Risk Assessment in Dyspnea
World Small Animal Veterinary Association World Congress Proceedings, 2003
A.J. Venker-van Haagen, DVM, PhD, DECVS
Department of Clinical Sciences of Companion Animals, Faculty of Veterinary Medicine, Utrecht University
Utrecht, The Netherlands

What is dyspnea?

Dyspnea is difficult or labored breathing. It is caused by hypoxemia and hypercapnia, which are detected by the peripheral and central chemoreceptors, respectively. Dyspnea may be caused by insufficient ventilation or insufficient oxygen in the inspired air, or by insufficient circulation, or anemia, or abnormal hemoglobin. Respiration and circulation regulate the oxygen, carbon dioxide, and hydrogen ion environment of the cells. Respiration is controlled by central respiratory centers, central and peripheral chemoreceptors, pulmonary reflexes, and nonrespiratory neural input.

What are the clinical signs of dyspnea?

In the dog and the cat, labored breathing is recognized by increased respiratory frequency and strong outward movement of the thoracic wall. It is accompanied by labial respiration, the mouth held slightly open and the corners of the lips retracted. Distress and fear of being handled are also common in dyspneic patients. When an obstruction in the upper airways causes the dyspnea, there may be a stridor or wheeze. A stridor is the sound produced by the passage of the respiratory airflow through a narrowed pathway. When the narrowing is in the nose, breathing through the nose produces a rustling sound or wheezing. Obstruction of the larynx is recognized as the sound of a handsaw sawing wood, and it occurs during both inspiration and expiration. In the dog these sounds are produced through the open mouth and are loud. When dyspnea is caused by lung dysfunction or severe anemia, respiration is labored, there is distress, but there is no stridor.
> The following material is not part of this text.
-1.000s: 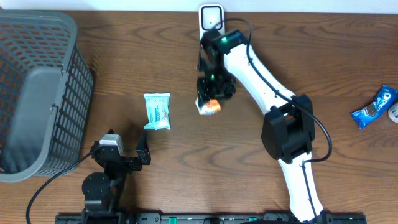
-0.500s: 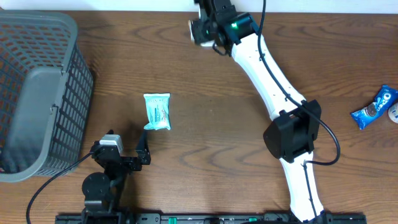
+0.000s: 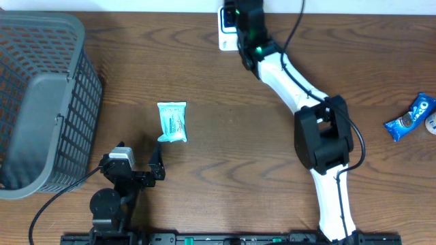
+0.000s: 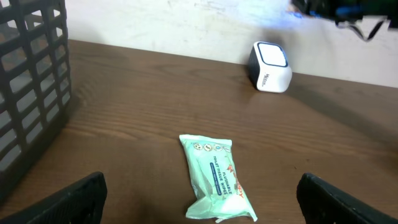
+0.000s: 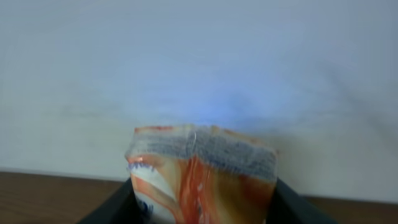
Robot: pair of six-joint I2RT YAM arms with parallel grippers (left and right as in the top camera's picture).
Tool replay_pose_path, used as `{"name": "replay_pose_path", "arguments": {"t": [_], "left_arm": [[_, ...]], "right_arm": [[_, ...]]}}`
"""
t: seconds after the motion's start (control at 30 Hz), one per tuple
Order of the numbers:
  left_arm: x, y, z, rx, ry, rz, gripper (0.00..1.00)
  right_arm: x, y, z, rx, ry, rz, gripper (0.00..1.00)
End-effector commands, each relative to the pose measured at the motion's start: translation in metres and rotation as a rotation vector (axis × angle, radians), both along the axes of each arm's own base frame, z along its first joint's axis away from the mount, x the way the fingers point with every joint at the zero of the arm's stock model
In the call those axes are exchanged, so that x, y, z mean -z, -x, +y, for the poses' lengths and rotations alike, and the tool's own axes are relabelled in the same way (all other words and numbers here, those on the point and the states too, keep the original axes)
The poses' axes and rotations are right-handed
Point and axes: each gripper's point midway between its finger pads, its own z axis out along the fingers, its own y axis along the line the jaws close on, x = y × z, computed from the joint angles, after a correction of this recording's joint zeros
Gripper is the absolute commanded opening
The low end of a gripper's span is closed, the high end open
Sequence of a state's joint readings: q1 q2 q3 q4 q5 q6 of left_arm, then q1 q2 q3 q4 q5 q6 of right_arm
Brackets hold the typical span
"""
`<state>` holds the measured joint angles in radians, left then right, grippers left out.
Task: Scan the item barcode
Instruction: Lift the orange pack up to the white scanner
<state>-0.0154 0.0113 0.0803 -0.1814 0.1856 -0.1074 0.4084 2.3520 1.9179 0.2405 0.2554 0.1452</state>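
Overhead, we see the right arm [image 3: 286,75] stretched to the far edge of the desk [image 3: 225,150], over the white scanner [image 3: 227,30]. The right pincer [image 5: 200,208] is clamped on an orange-and-white packet [image 5: 199,174], which the arm hides from above. Our left pincer [image 4: 202,199] sits with jaws wide apart near a green wipes pack [image 3: 172,122], close to the grey basket [image 3: 41,102].
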Motion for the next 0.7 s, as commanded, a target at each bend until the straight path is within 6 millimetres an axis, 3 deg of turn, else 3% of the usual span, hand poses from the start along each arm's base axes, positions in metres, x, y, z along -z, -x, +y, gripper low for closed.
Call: {"name": "replay_pose_path", "arguments": {"t": [0.0, 0.17, 0.33, 0.43, 0.67], "left_arm": [[0.012, 0.002, -0.002, 0.014, -0.002, 0.035, 0.98], [0.012, 0.002, -0.002, 0.014, -0.002, 0.035, 0.98], [0.012, 0.002, -0.002, 0.014, -0.002, 0.035, 0.98], [0.012, 0.002, -0.002, 0.014, -0.002, 0.036, 0.98], [0.012, 0.002, -0.002, 0.014, -0.002, 0.036, 0.98]], "right_arm": [[0.041, -0.006, -0.015, -0.003, 0.017, 0.031, 0.43], [0.067, -0.005, -0.003, -0.067, 0.015, 0.062, 0.43], [0.071, -0.003, 0.007, -0.082, 0.013, 0.055, 0.44], [0.075, -0.004, 0.007, -0.081, 0.013, 0.055, 0.45], [0.107, -0.004, 0.005, -0.083, 0.031, 0.110, 0.46]]}}
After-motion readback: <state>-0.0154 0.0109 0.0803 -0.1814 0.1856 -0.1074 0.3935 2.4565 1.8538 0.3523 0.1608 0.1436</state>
Risk assessment in dyspnea

Even when the history indicates stationary or slowly progressive signs of dyspnea, there could be a rapid increase of the signs of dyspnea due to the stress of the visit to the veterinarian. During the general physical examination of the dyspneic patient, physical and emotional stress should therefore be avoided. While handling the patient gently, continuously observe the character of the respiration, the sound of the stridor, and the color of the tongue. The changing of a laryngeal stridor into a high-pitched inspiratory sound indicates the need for immediate intravenous sedation (medetomidine and propofol) and endotracheal intubation. The color of the mucosa changes rapidly to a dull grayish-blue color and without immediate sedation and intubation, lung edema and death may follow. Oxygen and intravenous infusion of fluid may help to overcome the critical situation. The examination can then continue.

When there is no stridor and the mucosa of the dyspneic patient is not anemic but dark red or cyanotic, oxygen may be administered via the nose during the physical examination and during further examination such as radiography. Remember to avoid stress as much as possible and never attempt to press an oxygen mask on a conscious dyspneic dog or cat. The ensuing struggle may cause death in these patients.
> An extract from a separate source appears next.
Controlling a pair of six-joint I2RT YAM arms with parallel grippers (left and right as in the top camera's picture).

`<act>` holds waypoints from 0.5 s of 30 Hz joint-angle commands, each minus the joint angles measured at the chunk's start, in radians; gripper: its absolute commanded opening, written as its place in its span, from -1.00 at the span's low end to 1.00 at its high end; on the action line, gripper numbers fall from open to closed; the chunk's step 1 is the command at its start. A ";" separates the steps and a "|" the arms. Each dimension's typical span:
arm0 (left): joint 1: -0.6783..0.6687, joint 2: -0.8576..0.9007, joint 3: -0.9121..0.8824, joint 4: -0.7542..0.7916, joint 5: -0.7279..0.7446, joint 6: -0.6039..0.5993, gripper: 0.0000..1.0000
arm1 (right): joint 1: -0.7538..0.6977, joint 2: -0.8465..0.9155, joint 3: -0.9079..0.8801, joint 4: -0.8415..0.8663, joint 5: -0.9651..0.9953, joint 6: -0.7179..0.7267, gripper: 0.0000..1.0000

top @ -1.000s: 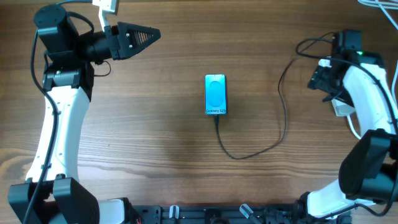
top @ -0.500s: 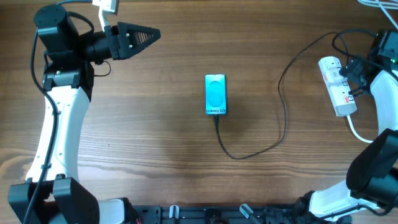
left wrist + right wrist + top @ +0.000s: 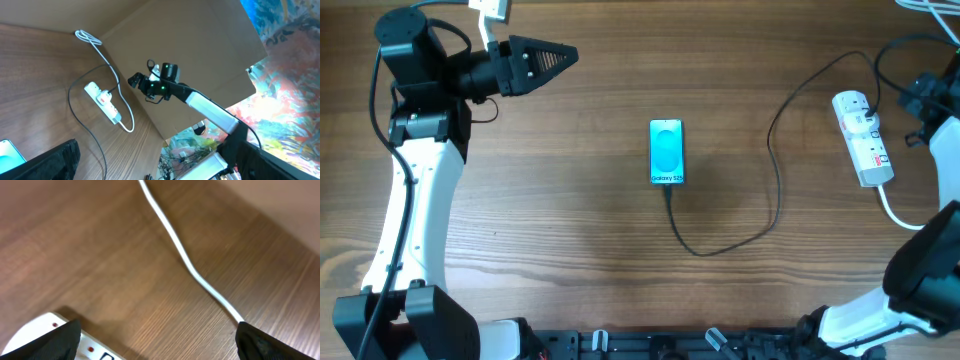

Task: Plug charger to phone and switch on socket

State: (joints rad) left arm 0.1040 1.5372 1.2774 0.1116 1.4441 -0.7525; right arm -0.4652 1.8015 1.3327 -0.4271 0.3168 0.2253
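Note:
The phone (image 3: pixel 666 152) lies flat at the table's middle, its blue-teal screen up. The charger (image 3: pixel 775 190), a thin black cable, meets the phone's near end, loops right and runs up to the socket (image 3: pixel 863 137). This white strip lies at the far right with red marks showing. My right gripper (image 3: pixel 923 95) hangs just right of the socket, open and empty. In the right wrist view its fingers (image 3: pixel 55 342) stand wide apart over the socket's end (image 3: pixel 37 332). Far to the left my left gripper (image 3: pixel 555 57) is raised, open and empty. Its view shows the socket (image 3: pixel 102 102) and the phone's corner (image 3: pixel 9 152).
The socket's thick white cord (image 3: pixel 892 210) curves toward the front right, and another stretch of white cord (image 3: pixel 190 265) runs across the wood behind the strip. A cardboard wall (image 3: pixel 190 45) stands beyond the table's right edge.
My right arm has drawn back to the right off the socket, which now shows whole. The cable's far end has shifted right. The left arm has not moved.

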 commanded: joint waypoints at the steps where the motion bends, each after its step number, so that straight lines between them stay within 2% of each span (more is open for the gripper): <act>1: 0.003 -0.002 0.000 0.000 0.002 0.016 1.00 | -0.019 0.106 0.000 -0.011 -0.142 -0.014 0.99; 8: 0.003 -0.002 0.000 0.000 0.002 0.016 1.00 | -0.019 0.232 0.000 -0.032 -0.138 -0.013 1.00; 15: 0.003 -0.002 0.000 0.000 0.002 0.016 1.00 | -0.019 0.253 0.000 -0.050 -0.151 -0.013 0.99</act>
State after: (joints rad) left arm 0.1040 1.5372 1.2774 0.1112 1.4441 -0.7525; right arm -0.4938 2.0304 1.3327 -0.4599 0.2054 0.2184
Especially in dyspneic dogs with laryngeal obstruction, hypoplasia of the larynx, or laryngeal paralysis, the forced, panting respiration may cause hyperthermia. Body temperature may rise to over 40 °C, even within a matter of minutes, and at that point, while the mucosa is still red, cooling is more important than oxygen. Spraying or sponging cool water over the entire surface of the dog will lower the body temperature to normal in about 20 minutes. If the panting does not stop, sedation and endotracheal intubation may then be required, but oxygen is not always necessary. In this situation, intravenous administration of fluid is a useful addition, for the dog has probably lost a large amount of fluid by prolonged panting. When the dog is stable, further diagnostic examination can be carried out.
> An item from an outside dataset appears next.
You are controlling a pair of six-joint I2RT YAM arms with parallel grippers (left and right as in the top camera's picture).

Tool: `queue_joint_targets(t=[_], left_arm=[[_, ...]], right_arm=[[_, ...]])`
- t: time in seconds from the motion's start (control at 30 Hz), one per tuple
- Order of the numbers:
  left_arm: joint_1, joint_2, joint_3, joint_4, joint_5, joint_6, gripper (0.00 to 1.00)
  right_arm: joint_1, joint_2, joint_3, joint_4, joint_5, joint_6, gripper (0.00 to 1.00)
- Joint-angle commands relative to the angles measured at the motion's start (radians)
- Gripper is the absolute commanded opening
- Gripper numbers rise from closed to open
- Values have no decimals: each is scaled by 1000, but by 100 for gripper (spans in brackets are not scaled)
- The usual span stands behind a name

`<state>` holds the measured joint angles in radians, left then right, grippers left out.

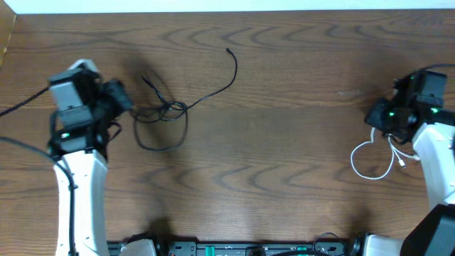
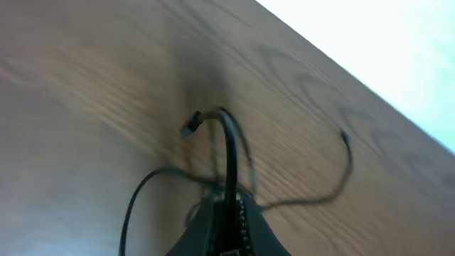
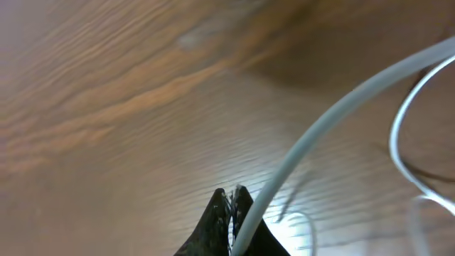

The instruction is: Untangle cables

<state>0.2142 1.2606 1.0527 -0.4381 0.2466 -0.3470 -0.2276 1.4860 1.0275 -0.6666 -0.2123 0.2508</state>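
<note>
brown wood-grain table (image 1: 284,142) fills the overhead view, with a pale strip along its far edge. two arms reach over it, the left arm (image 1: 78,185) at the left side and the right arm (image 1: 437,156) at the right edge, well apart. two cables are on the table, one black and one white. the black cable (image 1: 174,107) is left of centre, just beside the left gripper (image 1: 126,99); it makes one wide loop toward the near side, a small tangle of crossing strands in its middle, and one long free end curving away to the far side. the white cable (image 1: 370,160) curls in one loop beside the right arm. in the left wrist view the left gripper (image 2: 229,213) is clamped on the black cable, which arches up from the fingers to a small plug (image 2: 188,130). in the right wrist view the right gripper (image 3: 231,206) is pinched tight on the white cable.
</note>
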Motion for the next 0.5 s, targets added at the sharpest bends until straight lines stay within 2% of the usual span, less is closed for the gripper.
queue_joint_targets(t=[0.0,0.47], left_arm=[[-128,-22,-3,1,15,13,8],[-610,-21,-3,-50,-79,33,8]], right_arm=[[50,1,10,9,-62,-78,1],[244,1,10,11,-107,-148,1]])
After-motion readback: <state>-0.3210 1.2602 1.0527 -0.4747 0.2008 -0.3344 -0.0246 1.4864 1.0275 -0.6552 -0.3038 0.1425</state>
Indications for tracheotomy

Tracheotomy is a surgical intervention to provide a direct connection between the trachea and the outside. It is useful when the airway through the larynx, the mouth, or the nose is obstructed, that is, when the airway obstruction is located cranial to the opening in the trachea. It is most often used as a temporary bypass for the time that it takes to remove the obstruction or for obstructive edema to disappear.

Laryngeal surgery is one of the indications for tracheotomy. During and after laryngeal surgery, edema of the laryngeal mucosa may cause life-threatening dyspnea. Another indication is severe trauma to the nose. Obstruction of the nose obviously does not preclude respiration when the dog or cat breathes through its mouth, but neither cats nor dogs appear to be able to do this continuously when at rest or sleeping. Hence they usually become hypoxic and hypercapnic during sleep if the nose is obstructed. Tracheotomy can prevent this distress and even death due to insufficient oxygenation of the heart and brain and respiratory acidosis.

Surgical technique of tracheotomy

A tracheotomy is always performed in a previously intubated patient. Remember that in the living dyspneic animal there is always an opening to the airway, however small and difficult to find, for without it the animal would not be alive. Introducing an endotracheal tube always requires anesthesia. In the dyspneic patient the brain may be more sensitive to anesthetic drugs, and the safest approach is to use an intravenously administered anesthetic in low doses, while observing the effect during injection. Medetomidine and propofol is an appropriate combination. Once the endotracheal tube is in place and the patient's condition is stable, the patient is placed in dorsal recumbency and the ventral side of the neck is clipped and otherwise prepared for sterile surgery. Sterile tracheal cannulas in several sizes are made ready. The diameter should be just large enough to permit insertion of the cannula, as a rule it is a round hole with a diameter of the distance across two tracheal rings. The trachea cannula should hang loosely in the tracheal lumen, with the inner opening pointing in the direction of the lungs. A small transverse skin incision is made over the cervical trachea and the subcutis is removed over the trachea until the tracheal rings are visible. A pointed scalpel is used to make a round opening in the trachea exactly fitting the tracheal cannula. Before inserting the cannula the previously placed endotracheal tube should be slowly removed until it is no longer visible through the opening. The cannula is then inserted, sutured to the skin, and also anchored with a soft cord around the neck. In cats it is important to also tape the cannula in place, because cats often try to remove the cannula, as dogs seldom do. The string and tape should be loose enough to avoid jugular vein obstruction.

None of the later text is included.